## Source data
________________

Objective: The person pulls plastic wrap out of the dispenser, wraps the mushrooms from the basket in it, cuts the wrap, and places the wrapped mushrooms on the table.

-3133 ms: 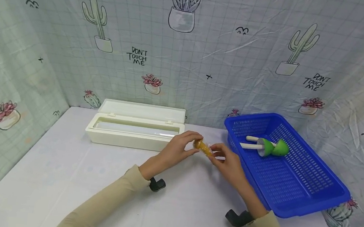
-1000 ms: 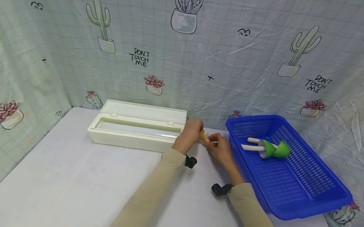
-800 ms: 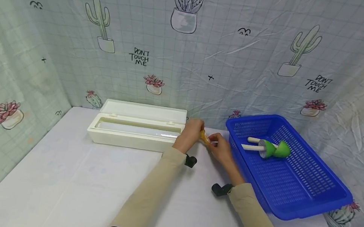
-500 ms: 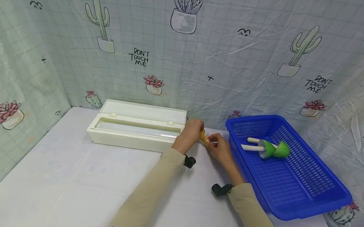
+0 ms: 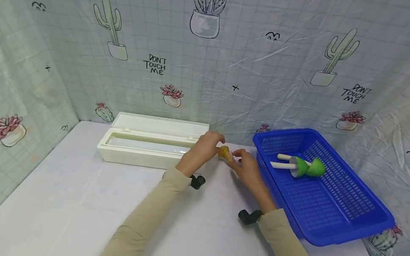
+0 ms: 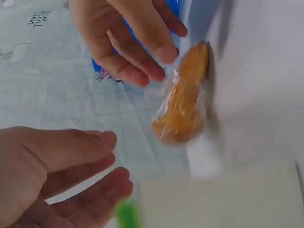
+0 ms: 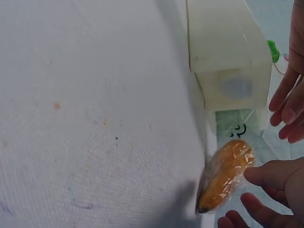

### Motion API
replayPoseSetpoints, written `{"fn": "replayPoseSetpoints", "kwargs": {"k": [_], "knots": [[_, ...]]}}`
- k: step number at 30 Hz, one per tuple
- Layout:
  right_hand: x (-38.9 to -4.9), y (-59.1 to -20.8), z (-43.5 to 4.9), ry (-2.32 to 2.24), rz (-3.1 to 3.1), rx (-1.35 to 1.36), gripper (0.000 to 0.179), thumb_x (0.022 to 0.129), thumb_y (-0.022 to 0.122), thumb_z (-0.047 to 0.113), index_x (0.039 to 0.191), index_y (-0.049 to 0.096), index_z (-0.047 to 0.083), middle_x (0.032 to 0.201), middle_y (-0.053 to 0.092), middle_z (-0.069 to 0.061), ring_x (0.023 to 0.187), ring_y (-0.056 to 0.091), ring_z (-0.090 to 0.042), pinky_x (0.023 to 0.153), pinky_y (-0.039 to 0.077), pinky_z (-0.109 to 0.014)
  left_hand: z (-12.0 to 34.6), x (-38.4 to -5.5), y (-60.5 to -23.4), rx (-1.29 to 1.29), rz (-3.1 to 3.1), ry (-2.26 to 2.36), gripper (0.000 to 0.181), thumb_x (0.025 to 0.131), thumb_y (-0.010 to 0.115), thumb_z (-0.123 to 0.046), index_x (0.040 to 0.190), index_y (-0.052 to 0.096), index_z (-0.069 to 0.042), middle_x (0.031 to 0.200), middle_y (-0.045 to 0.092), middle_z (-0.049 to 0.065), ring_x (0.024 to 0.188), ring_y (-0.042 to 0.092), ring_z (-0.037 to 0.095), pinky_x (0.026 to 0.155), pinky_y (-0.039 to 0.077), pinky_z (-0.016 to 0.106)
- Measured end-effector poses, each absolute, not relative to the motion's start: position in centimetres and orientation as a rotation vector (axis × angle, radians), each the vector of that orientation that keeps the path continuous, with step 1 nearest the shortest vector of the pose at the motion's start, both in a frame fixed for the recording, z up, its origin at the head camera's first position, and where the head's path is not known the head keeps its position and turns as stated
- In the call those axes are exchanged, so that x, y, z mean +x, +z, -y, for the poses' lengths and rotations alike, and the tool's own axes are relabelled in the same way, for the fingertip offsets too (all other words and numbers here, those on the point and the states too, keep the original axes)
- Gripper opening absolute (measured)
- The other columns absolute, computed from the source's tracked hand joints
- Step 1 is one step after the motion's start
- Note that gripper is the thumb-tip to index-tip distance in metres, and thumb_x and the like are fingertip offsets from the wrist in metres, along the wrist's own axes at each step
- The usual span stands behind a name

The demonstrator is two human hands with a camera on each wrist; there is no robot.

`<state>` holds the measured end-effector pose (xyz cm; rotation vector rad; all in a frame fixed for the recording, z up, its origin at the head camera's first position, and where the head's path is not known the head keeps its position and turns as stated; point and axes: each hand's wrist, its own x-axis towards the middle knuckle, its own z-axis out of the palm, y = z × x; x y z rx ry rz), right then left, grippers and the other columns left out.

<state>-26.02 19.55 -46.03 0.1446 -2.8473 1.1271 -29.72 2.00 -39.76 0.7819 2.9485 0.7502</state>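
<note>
An orange-brown, bulb-ended piece (image 5: 226, 154), wrapped in clear plastic film (image 6: 182, 95), is at the back of the table between both hands. Its narrow end is at the tabletop in the left wrist view. My left hand (image 5: 202, 151) is off it to the left, fingers apart and loosely bent around nothing. My right hand (image 5: 249, 170) is at its right side with loosened fingers; the thumb tip (image 7: 254, 175) is right at the film. Just behind my left hand stands a long white box (image 5: 140, 157), its lid (image 5: 161, 126) raised and a pale roll inside.
A blue plastic basket (image 5: 333, 242) stands at the right, holding two green-headed pieces (image 5: 301, 167) with white sticks. A patterned curtain (image 5: 237, 55) closes off the back and sides. A small green part (image 7: 273, 51) shows by the white box.
Both hands held the wrapped piece earlier, first higher, then lower at the table. In the last half second my left hand has let go and drawn left; my right fingers have loosened.
</note>
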Motion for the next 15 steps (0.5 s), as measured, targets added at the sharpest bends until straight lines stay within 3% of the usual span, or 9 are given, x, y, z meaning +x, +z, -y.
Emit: {"fn": "replayPoseSetpoints", "kwargs": {"k": [15], "knots": [[-24.5, -42.8, -17.8, 1.08, 2.865, 0.343, 0.032, 0.098, 0.068, 0.009, 0.128, 0.06, 0.003, 0.125, 0.068, -0.017, 0.117, 0.062, -0.038, 0.097, 0.053, -0.05, 8.8, -26.5, -37.4, 0.888, -3.113, 0.524, 0.022, 0.093, 0.068, 0.005, 0.113, 0.073, -0.001, 0.12, 0.07, 0.015, 0.107, 0.067, 0.036, 0.083, 0.059, 0.043]]}}
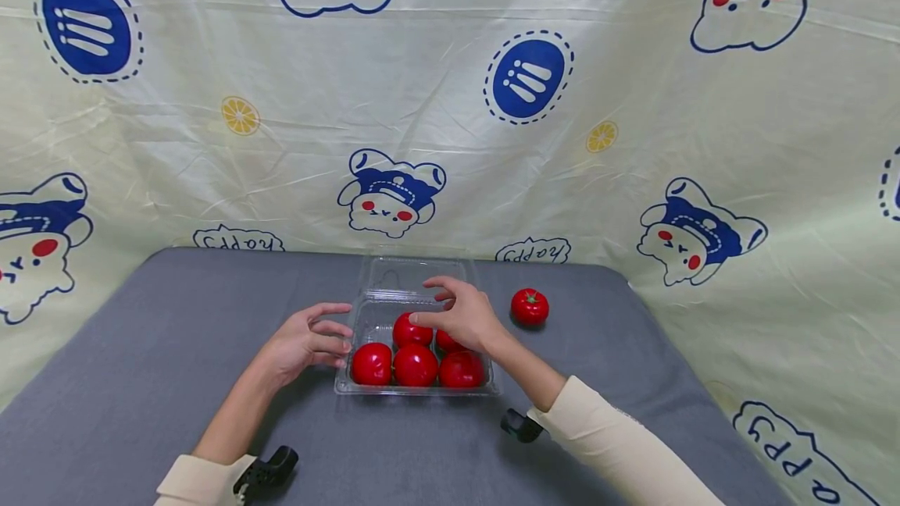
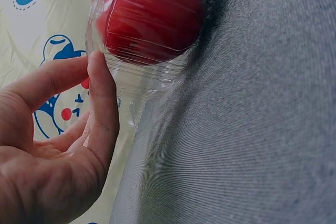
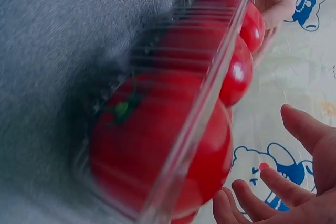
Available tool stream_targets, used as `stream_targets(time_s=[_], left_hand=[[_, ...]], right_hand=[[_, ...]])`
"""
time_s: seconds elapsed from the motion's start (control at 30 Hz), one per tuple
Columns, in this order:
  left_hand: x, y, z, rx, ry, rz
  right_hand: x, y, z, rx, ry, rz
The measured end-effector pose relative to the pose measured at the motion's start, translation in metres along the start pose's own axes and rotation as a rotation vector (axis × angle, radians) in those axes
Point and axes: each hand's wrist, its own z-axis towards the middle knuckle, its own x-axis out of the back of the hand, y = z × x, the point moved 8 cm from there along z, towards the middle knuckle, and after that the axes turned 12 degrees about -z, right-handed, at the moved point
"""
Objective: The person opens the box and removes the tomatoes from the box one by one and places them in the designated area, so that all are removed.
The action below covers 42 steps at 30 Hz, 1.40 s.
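Note:
A clear plastic clamshell box (image 1: 418,391) stands with its lid (image 1: 401,276) folded back, away from me. Inside, three red tomatoes (image 1: 415,366) line the front row, and two more sit behind, the right one (image 1: 447,341) partly covered by my right hand. My left hand (image 1: 302,343) is at the box's left side with bent fingers, its fingertips (image 2: 97,64) right at the clear wall. Over the back right of the box hovers my right hand (image 1: 466,317), fingers spread and loosely bent. Its thumb overlaps the back middle tomato (image 1: 411,332) in the head view; nothing is gripped.
Another red tomato (image 1: 530,308) with a green stem lies on the grey cloth-covered table (image 1: 591,358), right of the box. Behind the table hangs a cream curtain (image 1: 295,123) with printed cartoon figures.

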Motion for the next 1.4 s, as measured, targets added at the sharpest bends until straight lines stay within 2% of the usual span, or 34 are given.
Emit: stream_targets(time_s=[0.37, 1.1, 1.4], left_hand=[[0.0, 0.001, -0.001, 0.001, 0.006, 0.006], [-0.001, 0.001, -0.001, 0.008, 0.006, 0.016], [0.0, 0.0, 0.0, 0.01, 0.009, 0.014]], right_hand=[[-0.017, -0.011, 0.003, 0.007, -0.056, -0.032], [-0.032, -0.011, 0.005, 0.028, -0.088, -0.133], [-0.04, -0.01, 0.006, 0.017, -0.134, -0.167]])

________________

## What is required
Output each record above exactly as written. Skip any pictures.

## Task output
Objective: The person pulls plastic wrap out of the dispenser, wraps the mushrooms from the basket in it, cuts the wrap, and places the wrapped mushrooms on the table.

-3133 ms: 
-1000 ms: 
-800 ms: 
-500 ms: 
+0 ms: 
+0 ms: 
+0 ms: 

### Motion API
replayPoseSetpoints, written `{"fn": "replayPoseSetpoints", "kwargs": {"k": [_], "knots": [[_, ...]]}}`
- k: step number at 30 Hz, one per tuple
- Layout:
  right_hand: x (-38.9 to -4.9), y (-59.1 to -20.8), z (-43.5 to 4.9), ry (-2.32 to 2.24), rz (-3.1 to 3.1), rx (-1.35 to 1.36), gripper (0.000 to 0.179), thumb_x (0.022 to 0.129), thumb_y (-0.022 to 0.122), thumb_z (-0.047 to 0.113), index_x (0.039 to 0.191), index_y (-0.049 to 0.096), index_z (-0.047 to 0.083), middle_x (0.032 to 0.201), middle_y (-0.053 to 0.092), middle_z (-0.069 to 0.061), ring_x (0.023 to 0.187), ring_y (-0.056 to 0.091), ring_z (-0.090 to 0.042), pinky_x (0.023 to 0.153), pinky_y (-0.039 to 0.077), pinky_z (-0.109 to 0.014)
  left_hand: z (-12.0 to 34.6), x (-38.4 to -5.5), y (-60.5 to -23.4), rx (-1.29 to 1.29), rz (-3.1 to 3.1), ry (-2.26 to 2.36), gripper (0.000 to 0.181), thumb_x (0.025 to 0.131), thumb_y (-0.010 to 0.115), thumb_z (-0.123 to 0.046), index_x (0.040 to 0.190), index_y (-0.052 to 0.096), index_z (-0.069 to 0.042), middle_x (0.031 to 0.200), middle_y (-0.045 to 0.092), middle_z (-0.049 to 0.065), ring_x (0.024 to 0.188), ring_y (-0.042 to 0.092), ring_z (-0.037 to 0.095), pinky_x (0.026 to 0.155), pinky_y (-0.039 to 0.077), pinky_z (-0.016 to 0.106)
- Measured end-effector poses, each absolute, not relative to the motion's start: position in centimetres and orientation as a rotation vector (axis × angle, radians), each the vector of that orientation that keeps the path continuous, with step 1 nearest the shortest vector of the pose at the motion's start, both in a frame fixed for the recording, z up, its origin at the head camera's first position, and where the head's path is not known the head keeps its position and turns as stated
- In the call those axes are exchanged, so that x, y, z mean +x, +z, -y, for the poses' lengths and rotations alike, and the tool's own axes are relabelled in the same way, for the fingertip offsets too (all other words and numbers here, those on the point and the states too, keep the original axes)
- Gripper opening absolute (measured)
- The other columns absolute, computed from the source's tracked hand joints
- Step 1 is one step after the motion's start
- Note that gripper is the thumb-tip to index-tip distance in metres, and thumb_x and the like are fingertip offsets from the wrist in metres, along the wrist's own axes at each step
- The usual span stands behind a name

The demonstrator is two human hands with a camera on each wrist; there is no robot.

`<state>` holds the measured end-effector pose (xyz cm; rotation vector rad; all in a frame fixed for the recording, z up, its origin at the head camera's first position, and where the head's path is not known the head keeps its position and turns as stated; point and axes: each hand's wrist, its own x-axis towards the middle knuckle, its own z-axis out of the palm, y = z × x; x y z rx ry rz), right then left, grippers and the other columns left out.

<state>-26.02 19.55 -46.03 0.1446 -2.8473 1.1271 -29.72 2.00 -39.76 0.7819 2.9485 0.7502</state>
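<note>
An orange-brown, bulb-ended piece (image 5: 226, 154), wrapped in clear plastic film (image 6: 182, 95), is at the back of the table between both hands. Its narrow end is at the tabletop in the left wrist view. My left hand (image 5: 202, 151) is off it to the left, fingers apart and loosely bent around nothing. My right hand (image 5: 249, 170) is at its right side with loosened fingers; the thumb tip (image 7: 254, 175) is right at the film. Just behind my left hand stands a long white box (image 5: 140, 157), its lid (image 5: 161, 126) raised and a pale roll inside.
A blue plastic basket (image 5: 333, 242) stands at the right, holding two green-headed pieces (image 5: 301, 167) with white sticks. A patterned curtain (image 5: 237, 55) closes off the back and sides. A small green part (image 7: 273, 51) shows by the white box.
Both hands held the wrapped piece earlier, first higher, then lower at the table. In the last half second my left hand has let go and drawn left; my right fingers have loosened.
</note>
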Motion for the next 15 steps (0.5 s), as measured, targets added at the sharpest bends until straight lines stay within 3% of the usual span, or 9 are given, x, y, z meaning +x, +z, -y.
Emit: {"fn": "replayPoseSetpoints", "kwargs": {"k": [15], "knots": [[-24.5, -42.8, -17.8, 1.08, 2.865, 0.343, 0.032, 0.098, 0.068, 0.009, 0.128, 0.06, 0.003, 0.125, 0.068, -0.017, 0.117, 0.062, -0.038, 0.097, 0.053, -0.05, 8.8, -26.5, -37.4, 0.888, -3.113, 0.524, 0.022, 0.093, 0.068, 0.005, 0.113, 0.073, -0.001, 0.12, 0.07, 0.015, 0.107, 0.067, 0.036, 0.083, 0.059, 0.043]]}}
Available tool stream_targets, used as `stream_targets(time_s=[_], left_hand=[[_, ...]], right_hand=[[_, ...]])`
"""
time_s: seconds elapsed from the motion's start (control at 30 Hz), one per tuple
Columns, in this order:
  left_hand: x, y, z, rx, ry, rz
  right_hand: x, y, z, rx, ry, rz
The measured end-effector pose relative to the pose measured at the motion's start, translation in metres along the start pose's own axes and rotation as a rotation vector (axis × angle, radians) in those axes
Point and axes: each hand's wrist, its own z-axis towards the middle knuckle, its own x-axis out of the back of the hand, y = z × x, the point moved 8 cm from there along z, towards the middle knuckle, and after that the axes turned 12 degrees about -z, right-handed, at the moved point
"""
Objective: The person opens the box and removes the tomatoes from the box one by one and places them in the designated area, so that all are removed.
The action below covers 42 steps at 30 Hz, 1.40 s.
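Note:
A clear plastic clamshell box (image 1: 418,391) stands with its lid (image 1: 401,276) folded back, away from me. Inside, three red tomatoes (image 1: 415,366) line the front row, and two more sit behind, the right one (image 1: 447,341) partly covered by my right hand. My left hand (image 1: 302,343) is at the box's left side with bent fingers, its fingertips (image 2: 97,64) right at the clear wall. Over the back right of the box hovers my right hand (image 1: 466,317), fingers spread and loosely bent. Its thumb overlaps the back middle tomato (image 1: 411,332) in the head view; nothing is gripped.
Another red tomato (image 1: 530,308) with a green stem lies on the grey cloth-covered table (image 1: 591,358), right of the box. Behind the table hangs a cream curtain (image 1: 295,123) with printed cartoon figures.
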
Motion for the next 1.4 s, as measured, targets added at the sharpest bends until straight lines stay within 2% of the usual span, or 34 are given.
Emit: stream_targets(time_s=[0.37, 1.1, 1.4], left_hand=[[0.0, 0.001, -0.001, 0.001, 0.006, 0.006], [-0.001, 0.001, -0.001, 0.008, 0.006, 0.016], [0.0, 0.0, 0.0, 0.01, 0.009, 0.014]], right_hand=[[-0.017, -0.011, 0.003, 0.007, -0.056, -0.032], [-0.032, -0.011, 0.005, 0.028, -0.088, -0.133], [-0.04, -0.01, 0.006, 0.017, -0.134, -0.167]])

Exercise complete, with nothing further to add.